For the 446 cases whose records were available, sex, age, blood, group, chief complaints, duration of the chief complain, and gastric acidity were reviewed.
Result and Summary
1. Among 744 stomach examined during last 11 years, gastric carcinoma was found in 446 cases, giving incidence of 59.95% for subtotally removed stomach.
2. Male to female ratio was 2.28 to 1. The peak age incidence is between 50 and 59 years accounting 172 cases(35.77%).
3. There is no relation between blood group and incidence of gastric carcinoma.
4. Clinical symptoms in order of frequency were as follows: Epigastric discomfort and pain (86%), indigestion (66.67%), weight lose (35.67%), nausea and vomiting (35.33%) and palpable epigastric mass (23.33%). The duration of chief complains was
most common within six months (54.66%).
5. The gastric acidity disclosed that achlorhydria was found in 36.21%, hypochlorhydira in 32.26% and hyperchlorhydria in 2.15%.
6. The location of the tumor was as follows: 44.86% at pyloric canal, and 26.53% at antrua(??). The size of the tumor varied.

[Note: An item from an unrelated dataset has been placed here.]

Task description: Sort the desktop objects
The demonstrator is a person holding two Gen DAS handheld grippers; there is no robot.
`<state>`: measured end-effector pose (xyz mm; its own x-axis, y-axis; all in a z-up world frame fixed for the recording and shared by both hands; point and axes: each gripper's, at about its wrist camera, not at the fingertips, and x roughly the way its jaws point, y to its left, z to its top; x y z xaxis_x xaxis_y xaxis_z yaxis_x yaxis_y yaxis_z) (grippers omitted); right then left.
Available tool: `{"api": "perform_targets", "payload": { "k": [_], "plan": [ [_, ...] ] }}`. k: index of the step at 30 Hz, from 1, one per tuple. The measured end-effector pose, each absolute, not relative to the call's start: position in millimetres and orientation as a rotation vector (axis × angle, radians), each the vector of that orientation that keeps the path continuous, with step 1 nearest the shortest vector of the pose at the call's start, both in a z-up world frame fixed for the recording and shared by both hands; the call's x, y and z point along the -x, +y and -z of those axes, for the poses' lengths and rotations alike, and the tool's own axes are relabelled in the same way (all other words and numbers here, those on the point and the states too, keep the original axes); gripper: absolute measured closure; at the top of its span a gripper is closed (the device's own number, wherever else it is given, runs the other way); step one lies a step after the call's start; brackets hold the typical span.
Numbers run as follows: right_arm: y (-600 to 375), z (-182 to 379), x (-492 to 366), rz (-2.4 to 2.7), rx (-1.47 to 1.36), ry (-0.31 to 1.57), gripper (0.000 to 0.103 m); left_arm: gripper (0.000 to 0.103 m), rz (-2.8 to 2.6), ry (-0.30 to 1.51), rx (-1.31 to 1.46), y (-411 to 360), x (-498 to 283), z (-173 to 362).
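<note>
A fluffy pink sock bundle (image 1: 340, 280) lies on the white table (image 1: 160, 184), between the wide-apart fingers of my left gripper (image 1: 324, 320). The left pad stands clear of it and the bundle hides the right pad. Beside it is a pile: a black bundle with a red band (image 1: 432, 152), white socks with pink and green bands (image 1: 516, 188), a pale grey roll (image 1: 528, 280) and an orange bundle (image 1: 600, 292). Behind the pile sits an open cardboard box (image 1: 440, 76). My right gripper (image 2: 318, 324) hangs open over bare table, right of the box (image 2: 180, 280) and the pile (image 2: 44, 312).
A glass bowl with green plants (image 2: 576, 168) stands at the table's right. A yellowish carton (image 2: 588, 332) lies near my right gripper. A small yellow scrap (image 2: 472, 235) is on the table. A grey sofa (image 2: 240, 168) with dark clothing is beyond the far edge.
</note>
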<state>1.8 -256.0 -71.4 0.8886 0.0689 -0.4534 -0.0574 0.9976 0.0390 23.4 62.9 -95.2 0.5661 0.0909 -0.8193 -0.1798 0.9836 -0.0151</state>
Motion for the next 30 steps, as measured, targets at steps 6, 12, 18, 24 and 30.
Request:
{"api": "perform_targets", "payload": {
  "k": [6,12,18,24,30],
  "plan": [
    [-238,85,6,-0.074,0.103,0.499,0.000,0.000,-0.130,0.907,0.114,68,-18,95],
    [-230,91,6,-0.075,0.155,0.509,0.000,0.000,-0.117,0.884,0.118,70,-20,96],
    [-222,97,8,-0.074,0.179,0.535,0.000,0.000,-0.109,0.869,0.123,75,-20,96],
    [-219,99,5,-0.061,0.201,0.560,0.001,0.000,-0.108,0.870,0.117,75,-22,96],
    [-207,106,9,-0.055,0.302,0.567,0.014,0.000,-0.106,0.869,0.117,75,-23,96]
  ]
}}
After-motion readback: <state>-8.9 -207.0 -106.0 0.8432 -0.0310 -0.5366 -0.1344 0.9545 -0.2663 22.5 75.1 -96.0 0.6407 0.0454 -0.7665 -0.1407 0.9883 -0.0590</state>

The most frequent size was 3-5 cm(43.43%) and 6-10 cm(42.90%).
7. On the macroscopical examination, the classification based on Borrmann's gross types and their incidences were as follows:
Type Ⅰ (3.71%), type Ⅱ (11.22%), type Ⅲ (62.18%), type Ⅳ (23.64%)
8. On the histological classification, 70% of the cases were adenocarcinomas. The serosal involvement was found in most cases (86.89%).

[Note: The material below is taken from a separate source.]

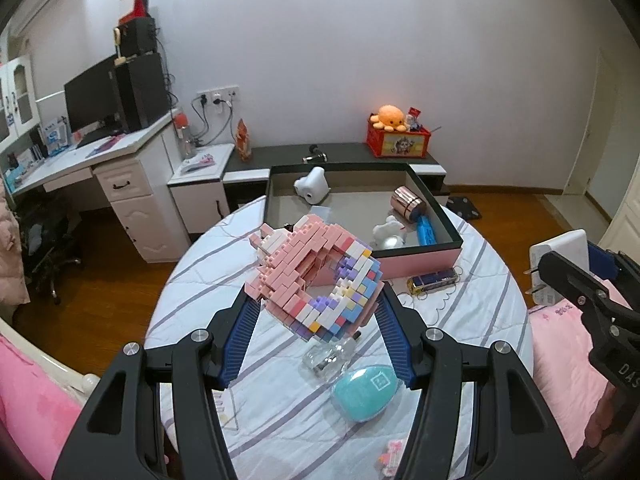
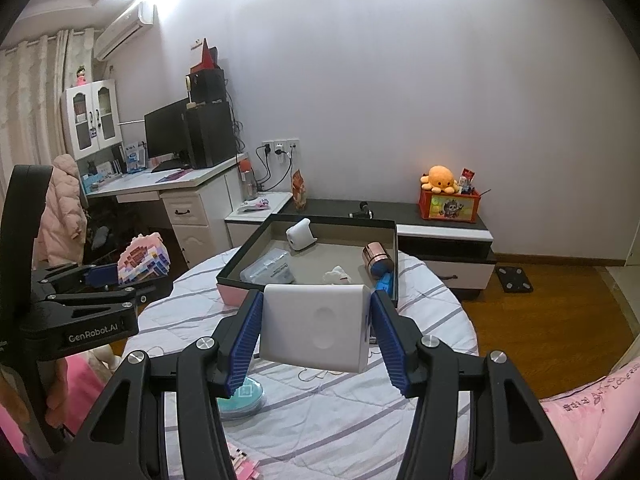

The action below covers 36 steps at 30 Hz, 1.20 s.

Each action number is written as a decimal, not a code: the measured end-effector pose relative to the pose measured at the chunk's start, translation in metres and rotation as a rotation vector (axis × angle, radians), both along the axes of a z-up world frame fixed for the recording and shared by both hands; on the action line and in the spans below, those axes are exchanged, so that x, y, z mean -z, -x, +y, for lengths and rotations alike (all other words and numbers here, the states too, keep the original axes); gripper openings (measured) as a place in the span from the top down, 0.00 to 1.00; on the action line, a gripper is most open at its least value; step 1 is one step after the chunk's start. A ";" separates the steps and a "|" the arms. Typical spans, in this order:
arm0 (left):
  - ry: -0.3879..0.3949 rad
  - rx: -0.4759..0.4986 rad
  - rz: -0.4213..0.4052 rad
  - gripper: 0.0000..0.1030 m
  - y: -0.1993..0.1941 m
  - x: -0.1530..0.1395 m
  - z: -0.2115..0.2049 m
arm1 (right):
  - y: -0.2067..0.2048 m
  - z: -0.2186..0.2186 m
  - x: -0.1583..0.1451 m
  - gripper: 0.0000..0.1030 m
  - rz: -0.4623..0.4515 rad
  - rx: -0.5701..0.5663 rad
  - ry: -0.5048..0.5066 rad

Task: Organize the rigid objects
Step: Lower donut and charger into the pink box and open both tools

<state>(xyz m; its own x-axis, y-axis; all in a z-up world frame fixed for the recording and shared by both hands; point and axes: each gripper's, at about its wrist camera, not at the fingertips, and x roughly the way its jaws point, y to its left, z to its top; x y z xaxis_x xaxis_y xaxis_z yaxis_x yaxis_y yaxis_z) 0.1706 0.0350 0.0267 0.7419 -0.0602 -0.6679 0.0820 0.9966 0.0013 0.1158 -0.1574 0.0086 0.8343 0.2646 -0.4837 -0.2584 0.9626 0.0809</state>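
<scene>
A: Left fingers (image 1: 316, 304) are clamped on the brick model (image 1: 316, 276), pads pressing its lower corners, jaws about half open because the model is wide; it hangs clear of the surface (image 1: 280, 420). Right fingers (image 2: 316, 332) are clamped flat on the two short sides of the white charger (image 2: 314, 330), also lifted.

B: And the box (image 1: 416, 258) from there?

A: Straight ahead of both pairs and lower; its near wall lies just beyond the model in the left view and just beyond the charger in the right one. I judge the right hand a little nearer, though the lens makes that uncertain. The model's long axis runs away from the left fingers toward the box; the charger sits broadside across its fingers.

B: What is in the box already?

A: A white holder (image 1: 312, 186) at the far wall; a copper cylinder (image 1: 408, 202) at the right wall; a blue piece (image 1: 428, 232) beside it; a small white figure (image 1: 390, 230) near the front; a clear packet (image 2: 270, 268) at the left, seen from the right wrist. The middle floor is bare, so both loads should fit there.

B: Left out on the surface?

A: A glass bottle (image 1: 330, 356); a teal case (image 1: 364, 390); a small dark-blue toy (image 1: 434, 280) by the box.
</scene>
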 end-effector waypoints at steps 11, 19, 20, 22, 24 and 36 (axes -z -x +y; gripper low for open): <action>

9. The metastases to the regional lymphnodes disclosed 68.84%, and direct extension of the omentum is 21.39%.
10. According to the relationship between regional lymphnode metastases and lymphatic permeation, and relationship between lymphatic permeation and histologic type, the degree of lymphatic permeation is more, the more metastases to regional lymphnode is found. And metastasis to regional lymphnode and lymphatic permeation is more common in adenocarcinoma than other types.
11. There is no relationship between intestinal metaplasia and histologic type. But each histologic type was accompanied by intestinal metaplasia frequently.
In conclusion based on the above findings, it can be stated that gastric carcinoma among Koreans examined in gastrectomy specimens exhibited far advanced stage, both clinically and morphologically.